Prefect: GetItem Results should not directly inherit their parent's Result

Created on 29 Sep 2020 · 11Comments · Source: PrefectHQ/prefect

Description

The below is a mass simplification of our pipeline where it is failing:

import Table

@task
def extract_tables()

    processed_tables = dict()

    tables = ["companies", "people"]

    for table in tables:
        processed_tables[table] = Table(table)

        return processed_tables





@task
def clean_companies_table():
    ...

@task
def clean_people_table():
    ...



with Flow("Dummy") as flow:

    all_tables = extract_tables()

    people_table = all_tables["people"]
    companies_table = all_tables["companies"]

    cleaned_companies_table = clean_companies_table(companies_table)
    ...

Imagine instead 12 tables. This has worked fine in version 0.12.6. Since upgrading to 0.13.7 however, we started having issues. I confirmed by reverting to 0.12.6 with everything else unchanged that this error does not occur in 0.12.6.

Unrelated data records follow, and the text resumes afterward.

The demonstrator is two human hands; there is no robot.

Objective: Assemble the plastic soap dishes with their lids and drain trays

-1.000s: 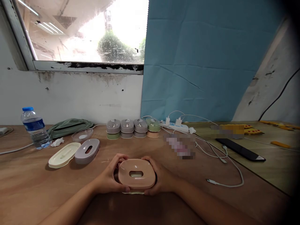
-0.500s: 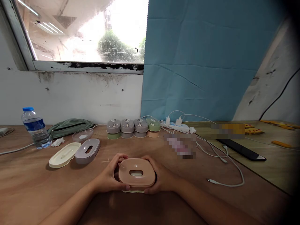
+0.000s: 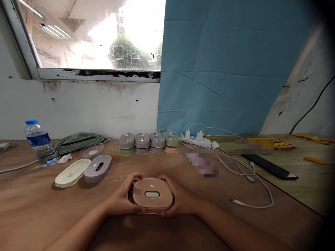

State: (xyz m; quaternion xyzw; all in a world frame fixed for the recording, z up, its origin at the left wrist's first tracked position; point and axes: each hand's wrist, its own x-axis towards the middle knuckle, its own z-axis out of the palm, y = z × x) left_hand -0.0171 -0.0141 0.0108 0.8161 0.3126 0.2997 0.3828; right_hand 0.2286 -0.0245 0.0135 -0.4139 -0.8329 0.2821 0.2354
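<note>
A glossy peach oval lid point(image 3: 153, 203) with a slot in its middle lies between my two hands at the near part of the table. Within the slot shows a pale cream piece point(image 3: 152, 194), and a thin cream edge peeks out below the lid. My left hand point(image 3: 128, 197) grips the lid's left end, thumb at the front and fingers behind. Around the right end curls my right hand point(image 3: 178, 197), its thumb also near the front edge. What lies underneath the lid is mostly hidden.
A cream oval tray point(image 3: 72, 173) and a grey slotted lid point(image 3: 97, 173) lie at left, near a clear round lid point(image 3: 92, 150). Behind stand a water bottle point(image 3: 39, 143), a green pouch point(image 3: 78, 142) and several small lidded boxes point(image 3: 142, 141). White cables point(image 3: 270, 195) spread at right.
The peach lid has settled slightly lower and more level. The cream piece now fills more of its slot, and less cream edge shows at the front. Both hands keep their grip.
</note>
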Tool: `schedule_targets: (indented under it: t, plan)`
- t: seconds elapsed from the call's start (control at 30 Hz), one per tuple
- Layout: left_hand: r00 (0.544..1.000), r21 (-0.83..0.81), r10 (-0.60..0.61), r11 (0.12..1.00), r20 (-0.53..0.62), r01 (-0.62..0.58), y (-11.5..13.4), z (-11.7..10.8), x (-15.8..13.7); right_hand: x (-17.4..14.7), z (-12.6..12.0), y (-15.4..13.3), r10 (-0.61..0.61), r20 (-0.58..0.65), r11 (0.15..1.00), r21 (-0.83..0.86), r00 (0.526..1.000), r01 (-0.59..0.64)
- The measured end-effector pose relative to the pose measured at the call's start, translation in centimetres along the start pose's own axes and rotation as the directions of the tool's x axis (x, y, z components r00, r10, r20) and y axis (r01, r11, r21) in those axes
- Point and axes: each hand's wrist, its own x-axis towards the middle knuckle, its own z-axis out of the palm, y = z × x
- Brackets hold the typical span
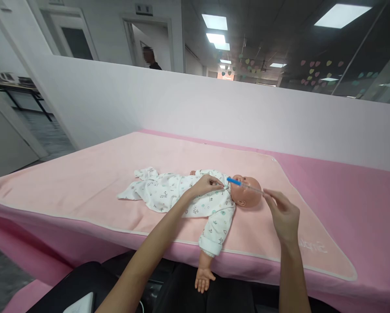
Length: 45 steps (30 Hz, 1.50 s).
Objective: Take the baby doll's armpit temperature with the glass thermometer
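A baby doll (252, 193) lies on its back, dressed in a white sleeper (162, 187) with small printed figures. Its head is toward the right, and one arm hangs over the near edge of the table. My left hand (208, 184) is over the doll's chest, fingertips pinching the sleeper's fabric near the collar. In my right hand (282, 213), beside the doll's head, the fingertips grip the clear end of a thin stick with a blue end (234, 181). That stick passes over the doll's face, its blue end pointing left toward the collar.
A peach mat (94, 174) lies under the doll on a pink cloth (361, 208) covering the table. Behind stands a low white wall (214, 113) with glass above. A person (151, 58) is in the far doorway. A white flat object (80, 303) is at lower left.
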Motion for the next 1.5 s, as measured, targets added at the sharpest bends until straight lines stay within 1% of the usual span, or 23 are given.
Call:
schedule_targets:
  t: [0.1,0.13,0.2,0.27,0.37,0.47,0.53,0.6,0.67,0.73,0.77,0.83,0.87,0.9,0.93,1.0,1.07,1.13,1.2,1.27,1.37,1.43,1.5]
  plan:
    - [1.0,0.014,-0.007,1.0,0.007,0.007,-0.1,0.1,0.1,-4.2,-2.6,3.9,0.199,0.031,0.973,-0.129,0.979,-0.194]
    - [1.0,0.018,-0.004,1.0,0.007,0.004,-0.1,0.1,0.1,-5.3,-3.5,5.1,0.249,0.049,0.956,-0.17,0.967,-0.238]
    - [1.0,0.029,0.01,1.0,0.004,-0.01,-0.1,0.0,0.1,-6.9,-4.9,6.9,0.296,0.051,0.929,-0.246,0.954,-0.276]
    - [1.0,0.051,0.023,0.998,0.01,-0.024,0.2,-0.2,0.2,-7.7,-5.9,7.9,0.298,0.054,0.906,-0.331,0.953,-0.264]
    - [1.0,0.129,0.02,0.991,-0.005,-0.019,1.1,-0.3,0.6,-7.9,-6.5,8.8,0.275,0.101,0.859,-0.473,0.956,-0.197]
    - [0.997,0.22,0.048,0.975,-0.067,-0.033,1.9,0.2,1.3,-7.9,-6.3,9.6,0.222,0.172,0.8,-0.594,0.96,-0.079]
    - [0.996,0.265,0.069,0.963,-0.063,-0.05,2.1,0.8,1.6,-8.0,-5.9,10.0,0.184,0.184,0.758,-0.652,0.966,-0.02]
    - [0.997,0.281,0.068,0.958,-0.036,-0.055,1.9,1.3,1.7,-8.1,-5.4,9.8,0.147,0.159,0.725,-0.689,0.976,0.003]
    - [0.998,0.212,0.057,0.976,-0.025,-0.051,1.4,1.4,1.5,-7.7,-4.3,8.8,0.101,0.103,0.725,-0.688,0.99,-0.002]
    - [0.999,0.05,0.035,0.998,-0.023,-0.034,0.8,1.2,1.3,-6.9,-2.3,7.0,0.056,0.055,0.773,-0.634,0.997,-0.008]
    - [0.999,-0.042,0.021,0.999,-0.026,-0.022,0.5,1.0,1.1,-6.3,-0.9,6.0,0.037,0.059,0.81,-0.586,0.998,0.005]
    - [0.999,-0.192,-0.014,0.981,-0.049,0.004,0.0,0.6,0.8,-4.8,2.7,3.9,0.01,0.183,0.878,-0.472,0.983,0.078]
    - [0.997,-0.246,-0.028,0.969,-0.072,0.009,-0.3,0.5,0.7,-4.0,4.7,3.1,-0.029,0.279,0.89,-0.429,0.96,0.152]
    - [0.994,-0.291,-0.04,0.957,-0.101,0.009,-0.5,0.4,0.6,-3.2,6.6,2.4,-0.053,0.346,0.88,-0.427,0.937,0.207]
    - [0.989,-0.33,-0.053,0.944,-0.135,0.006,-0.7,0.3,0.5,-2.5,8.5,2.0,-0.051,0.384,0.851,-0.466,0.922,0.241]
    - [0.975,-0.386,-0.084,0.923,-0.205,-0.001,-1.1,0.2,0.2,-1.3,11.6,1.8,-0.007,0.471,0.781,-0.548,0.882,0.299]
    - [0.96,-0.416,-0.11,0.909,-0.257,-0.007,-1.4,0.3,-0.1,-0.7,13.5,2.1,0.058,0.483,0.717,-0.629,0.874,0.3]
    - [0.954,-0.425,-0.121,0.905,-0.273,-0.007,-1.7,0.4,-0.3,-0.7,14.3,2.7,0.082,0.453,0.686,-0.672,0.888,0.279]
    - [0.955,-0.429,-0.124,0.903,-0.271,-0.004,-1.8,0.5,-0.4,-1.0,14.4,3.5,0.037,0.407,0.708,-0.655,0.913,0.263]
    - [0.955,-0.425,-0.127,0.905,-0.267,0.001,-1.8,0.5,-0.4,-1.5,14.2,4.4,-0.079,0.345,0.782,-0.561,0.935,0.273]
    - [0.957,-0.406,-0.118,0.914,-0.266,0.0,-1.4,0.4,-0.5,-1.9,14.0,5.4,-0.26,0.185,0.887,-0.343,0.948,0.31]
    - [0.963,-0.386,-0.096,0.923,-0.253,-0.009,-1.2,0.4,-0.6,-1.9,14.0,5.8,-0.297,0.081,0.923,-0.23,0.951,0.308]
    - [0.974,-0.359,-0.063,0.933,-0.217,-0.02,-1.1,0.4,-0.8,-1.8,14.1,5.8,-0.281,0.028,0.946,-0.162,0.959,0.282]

The flow will fail with Unexpected error: TypeError("'Table' object is not subscriptable"). This failure would be at the steps GetItem that are generated by lines like people_table = all_tables["people"]. Initially this failed only on a second run, when the tasks were cached. Now it started failing even at the first run.

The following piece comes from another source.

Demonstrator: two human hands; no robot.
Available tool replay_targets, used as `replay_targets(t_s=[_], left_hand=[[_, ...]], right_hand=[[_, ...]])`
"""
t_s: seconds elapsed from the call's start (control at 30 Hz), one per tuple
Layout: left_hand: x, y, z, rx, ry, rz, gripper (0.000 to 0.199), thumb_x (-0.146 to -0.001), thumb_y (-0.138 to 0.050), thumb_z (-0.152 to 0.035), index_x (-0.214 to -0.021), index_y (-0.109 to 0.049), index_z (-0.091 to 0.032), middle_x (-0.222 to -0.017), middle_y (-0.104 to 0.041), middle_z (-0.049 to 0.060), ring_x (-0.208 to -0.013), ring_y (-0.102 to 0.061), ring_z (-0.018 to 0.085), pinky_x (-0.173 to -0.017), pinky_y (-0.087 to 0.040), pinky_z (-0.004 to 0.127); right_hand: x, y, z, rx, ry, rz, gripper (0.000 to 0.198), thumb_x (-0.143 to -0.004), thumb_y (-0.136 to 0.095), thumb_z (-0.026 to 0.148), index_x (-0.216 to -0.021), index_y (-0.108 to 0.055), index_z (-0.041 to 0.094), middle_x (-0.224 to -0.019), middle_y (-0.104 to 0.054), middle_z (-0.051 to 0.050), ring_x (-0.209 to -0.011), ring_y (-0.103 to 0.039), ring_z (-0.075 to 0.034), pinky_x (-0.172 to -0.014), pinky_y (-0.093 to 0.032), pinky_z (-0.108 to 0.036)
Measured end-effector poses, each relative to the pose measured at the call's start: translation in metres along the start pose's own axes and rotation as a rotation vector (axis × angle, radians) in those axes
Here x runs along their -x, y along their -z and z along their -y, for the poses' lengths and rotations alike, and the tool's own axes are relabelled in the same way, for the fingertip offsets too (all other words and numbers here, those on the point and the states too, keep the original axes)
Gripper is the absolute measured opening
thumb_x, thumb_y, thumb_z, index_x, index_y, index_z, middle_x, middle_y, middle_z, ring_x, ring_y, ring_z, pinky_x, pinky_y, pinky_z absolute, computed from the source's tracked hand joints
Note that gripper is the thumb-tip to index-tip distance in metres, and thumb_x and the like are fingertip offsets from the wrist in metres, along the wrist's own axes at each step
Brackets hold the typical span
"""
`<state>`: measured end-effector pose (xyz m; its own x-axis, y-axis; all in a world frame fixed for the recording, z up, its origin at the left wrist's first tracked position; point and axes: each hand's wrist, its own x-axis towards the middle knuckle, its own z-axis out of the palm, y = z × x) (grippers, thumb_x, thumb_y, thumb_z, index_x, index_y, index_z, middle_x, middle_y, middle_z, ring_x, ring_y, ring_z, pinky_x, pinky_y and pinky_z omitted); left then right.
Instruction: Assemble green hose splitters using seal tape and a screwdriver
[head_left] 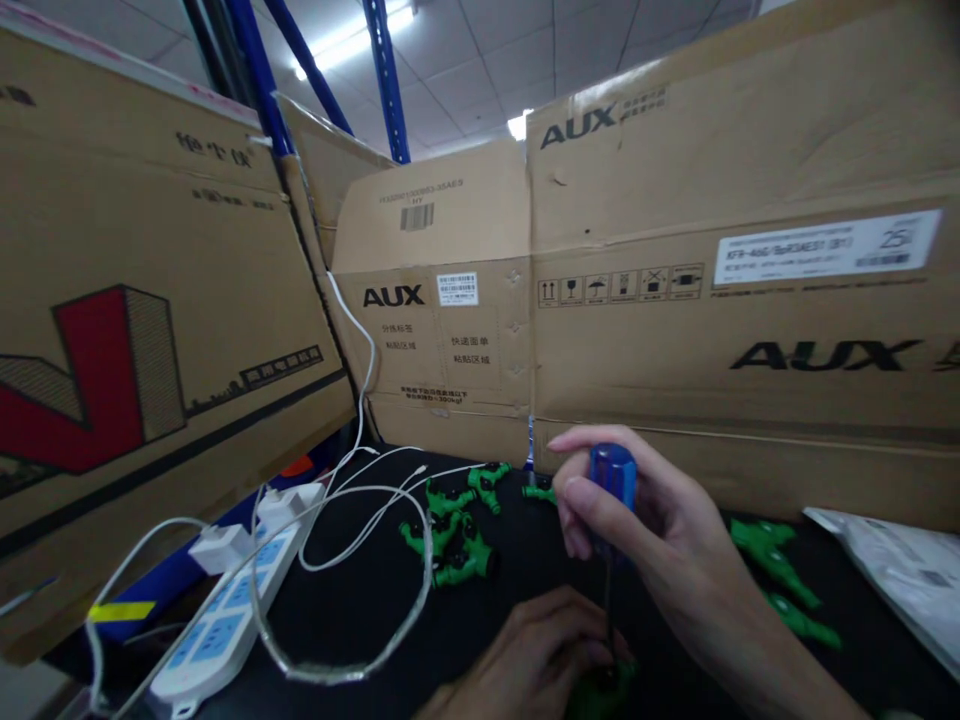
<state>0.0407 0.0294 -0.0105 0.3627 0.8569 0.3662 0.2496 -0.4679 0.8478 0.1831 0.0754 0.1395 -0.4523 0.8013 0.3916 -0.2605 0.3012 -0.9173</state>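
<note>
In my right hand [637, 500], closed around its blue handle, is a screwdriver [613, 475], held upright. Its thin shaft runs down to a green hose splitter [600, 692] at the bottom of the view. My left hand [532, 650] is closed on that splitter, whose lower part is cut off and partly covered by the fingers. Where the tip meets the splitter is too dark to make out. More green Y-shaped hose splitters [465, 555] with black parts lie in a cluster left of my hands. Another splitter [538, 493] is partly hidden behind my right hand.
More green splitters [780, 565] lie at the right beside a white plastic bag [900, 570]. A white power strip [225, 620] with plugs and looped white cables [337, 490] occupies the left. Cardboard boxes [450, 340] wall in the black table surface [360, 590].
</note>
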Motion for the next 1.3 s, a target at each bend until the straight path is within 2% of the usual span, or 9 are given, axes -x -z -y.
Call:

But on 12 tables (and their GetItem) this will only happen at a random number of GetItem, and succeed with others. The dict is generated via a loop and all tables are treated with the same code.

Reproduction

I haven't made this yet, just an abstract one above.

Environment

{
  "config_overrides": {
    "server": {
      "telemetry": {
        "enabled": true
      }
    }
  },
  "env_vars": [
    "PREFECT__CONTEXT__SECRETS__CRUNCHBASE_API_KEY",
    "PREFECT__LOGGING__LEVEL",
    "PREFECT__CLOUD__AUTH_TOKEN",
    "PREFECT__LOGGING__EXTRA_LOGGERS"
  ],
  "system_information": {
    "platform": "macOS-10.15.6-x86_64-i386-64bit",
    "prefect_backend": "cloud",
    "prefect_version": "0.13.7",
    "python_version": "3.8.3"
  }
}

Source

n-batalha

Most helpful comment

Update: I have a path forward that effectively "collapses" the GetItem task out of the graph and runs the __getitem__ operation within the downstream task runner (this avoids the checkpointing of the indexed result altogether, which is both inefficient and causing the overwrites you both are dealing with).

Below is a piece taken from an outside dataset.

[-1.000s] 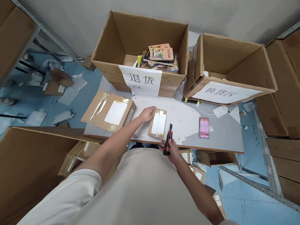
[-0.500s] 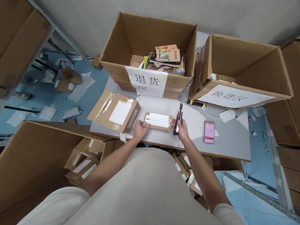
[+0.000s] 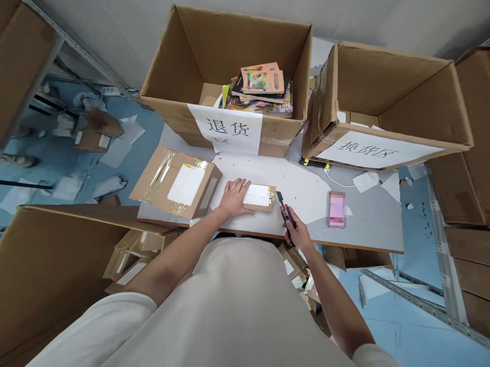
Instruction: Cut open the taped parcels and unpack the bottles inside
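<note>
The left hand lay with its fingers spread over one end of the small box, which sat on the table between a bigger taped box and the cutter. The right hand gripped the cutter, its blade tip right by the small box's other end.

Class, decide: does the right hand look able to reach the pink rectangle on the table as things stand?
Probably yes: the right hand is close to the pink rectangle, with nothing visible between them. It holds a utility knife, though, so grasping would likely mean setting that down.
</note>
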### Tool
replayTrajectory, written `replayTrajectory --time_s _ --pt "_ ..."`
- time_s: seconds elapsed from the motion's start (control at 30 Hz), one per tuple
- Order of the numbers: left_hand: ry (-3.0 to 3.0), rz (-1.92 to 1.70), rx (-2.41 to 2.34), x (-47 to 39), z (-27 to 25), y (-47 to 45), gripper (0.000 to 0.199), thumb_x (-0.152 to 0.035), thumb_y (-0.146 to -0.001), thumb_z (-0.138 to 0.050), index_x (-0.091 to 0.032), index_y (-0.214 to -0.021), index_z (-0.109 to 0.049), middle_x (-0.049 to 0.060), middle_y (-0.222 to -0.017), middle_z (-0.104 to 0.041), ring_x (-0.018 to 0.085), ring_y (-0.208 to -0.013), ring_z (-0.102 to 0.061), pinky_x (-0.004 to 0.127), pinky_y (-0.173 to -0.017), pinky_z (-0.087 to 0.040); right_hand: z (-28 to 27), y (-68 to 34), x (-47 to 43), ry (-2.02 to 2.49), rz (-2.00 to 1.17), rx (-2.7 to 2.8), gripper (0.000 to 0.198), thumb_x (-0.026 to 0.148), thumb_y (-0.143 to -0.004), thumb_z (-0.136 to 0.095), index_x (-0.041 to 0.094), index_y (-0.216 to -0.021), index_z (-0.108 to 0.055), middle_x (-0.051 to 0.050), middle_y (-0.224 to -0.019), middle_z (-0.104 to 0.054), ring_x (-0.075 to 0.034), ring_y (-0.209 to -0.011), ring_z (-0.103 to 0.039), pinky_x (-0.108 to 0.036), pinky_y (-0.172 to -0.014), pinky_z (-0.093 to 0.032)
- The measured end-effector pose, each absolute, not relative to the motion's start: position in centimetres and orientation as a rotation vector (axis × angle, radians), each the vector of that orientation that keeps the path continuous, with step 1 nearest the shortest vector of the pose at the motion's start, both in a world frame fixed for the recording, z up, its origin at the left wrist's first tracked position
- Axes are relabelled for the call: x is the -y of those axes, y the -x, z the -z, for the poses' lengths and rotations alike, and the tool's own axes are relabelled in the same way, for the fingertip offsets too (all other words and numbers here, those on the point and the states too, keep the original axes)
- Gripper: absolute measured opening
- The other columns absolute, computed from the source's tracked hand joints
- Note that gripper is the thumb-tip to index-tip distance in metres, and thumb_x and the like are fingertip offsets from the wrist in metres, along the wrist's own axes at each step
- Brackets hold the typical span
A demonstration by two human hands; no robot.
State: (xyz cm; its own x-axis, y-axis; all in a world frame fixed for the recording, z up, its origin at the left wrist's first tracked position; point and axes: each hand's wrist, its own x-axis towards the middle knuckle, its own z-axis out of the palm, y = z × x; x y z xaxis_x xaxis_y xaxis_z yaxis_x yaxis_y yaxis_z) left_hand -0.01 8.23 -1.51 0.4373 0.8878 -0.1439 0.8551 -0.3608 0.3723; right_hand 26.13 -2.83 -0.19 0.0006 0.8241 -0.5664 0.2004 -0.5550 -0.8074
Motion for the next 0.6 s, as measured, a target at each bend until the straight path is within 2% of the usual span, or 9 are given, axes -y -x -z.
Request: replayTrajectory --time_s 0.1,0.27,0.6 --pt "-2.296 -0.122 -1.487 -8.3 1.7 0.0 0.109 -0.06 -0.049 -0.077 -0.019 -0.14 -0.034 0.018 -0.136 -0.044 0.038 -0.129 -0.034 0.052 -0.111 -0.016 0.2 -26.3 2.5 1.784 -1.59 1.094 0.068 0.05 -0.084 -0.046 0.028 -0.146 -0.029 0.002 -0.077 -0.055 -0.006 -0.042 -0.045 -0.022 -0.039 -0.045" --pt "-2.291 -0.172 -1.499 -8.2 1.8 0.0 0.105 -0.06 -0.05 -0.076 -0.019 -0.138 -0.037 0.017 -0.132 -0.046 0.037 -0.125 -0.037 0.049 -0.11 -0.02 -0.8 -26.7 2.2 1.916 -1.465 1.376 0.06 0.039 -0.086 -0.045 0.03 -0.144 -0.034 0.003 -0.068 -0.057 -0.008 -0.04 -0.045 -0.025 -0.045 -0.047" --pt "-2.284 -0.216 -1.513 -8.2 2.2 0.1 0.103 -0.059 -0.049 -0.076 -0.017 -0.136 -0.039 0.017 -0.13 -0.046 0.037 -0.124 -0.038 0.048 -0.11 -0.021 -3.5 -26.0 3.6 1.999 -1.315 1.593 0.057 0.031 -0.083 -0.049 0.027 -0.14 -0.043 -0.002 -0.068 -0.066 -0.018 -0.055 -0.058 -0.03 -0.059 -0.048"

The code itself is a little messy right now though, so I'd like to take some time to clean it up, test it better, etc. -- we'll plan to get it into next week's release (0.13.12 around Oct 20th).

cicdw on 14 Oct 2020

👍2

All 11 comments

Hi @n-batalha could you create a reproducible example? I am unable to determine what is happening without one. IIRC I don't think any of this functionality has changed between 0.12.6 and now but from a glance it looks like something could be up with the Table object you may be importing. i.e. in some instances it is subscript-able and in others it is not depending on the data it is initialized with. 🤔

joshmeek on 29 Sep 2020

@joshmeek I will try, but note that I did a test where the only difference was the Prefect version and the code was unchanged. The old version runs fine on the current code.

n-batalha on 30 Sep 2020

it looks like something could be up with the Table object you may be importing. i.e. in some instances it is subscript-able and in others it is not depending on the data it is initialized with

The mapping contains Tables as values but the mapping remains unchanged. In my code the mapping is just a dict (the processed_tables). Somehow Prefect tries to take values from the Table which is a value itself, that's the bug.

n-batalha on 30 Sep 2020

I've tried two examples but seems neither capture the conditions required to trigger this, will need to debug

n-batalha on 7 Oct 2020

Running Prefect Server and Agent locally as in https://github.com/PrefectHQ/prefect/issues/3446

I do not experience the issue when I don't have caching or when the flow is executed the first time. By caching I mean:

@task(
    target="{date:%Y-%m-%d}/crunchbase-extracted.cloudpickle",
    result=S3Result(bucket=config.transient_bucket),
    cache_for=timedelta(hours=10),
    checkpoint=True,
)
def extract_tables():

When I have caching, the error occurs consistently after the first run. This is yet different from the cloud runs (Prefect Cloud using the Prefect Fargate Agent) where it seems to happen at random regardless of caching! Have a look at the data structure, a dict is used, not the Table, to hold a mapping. This and the fact that it works on a previous version on the cloud, suggests that the error is with Prefect.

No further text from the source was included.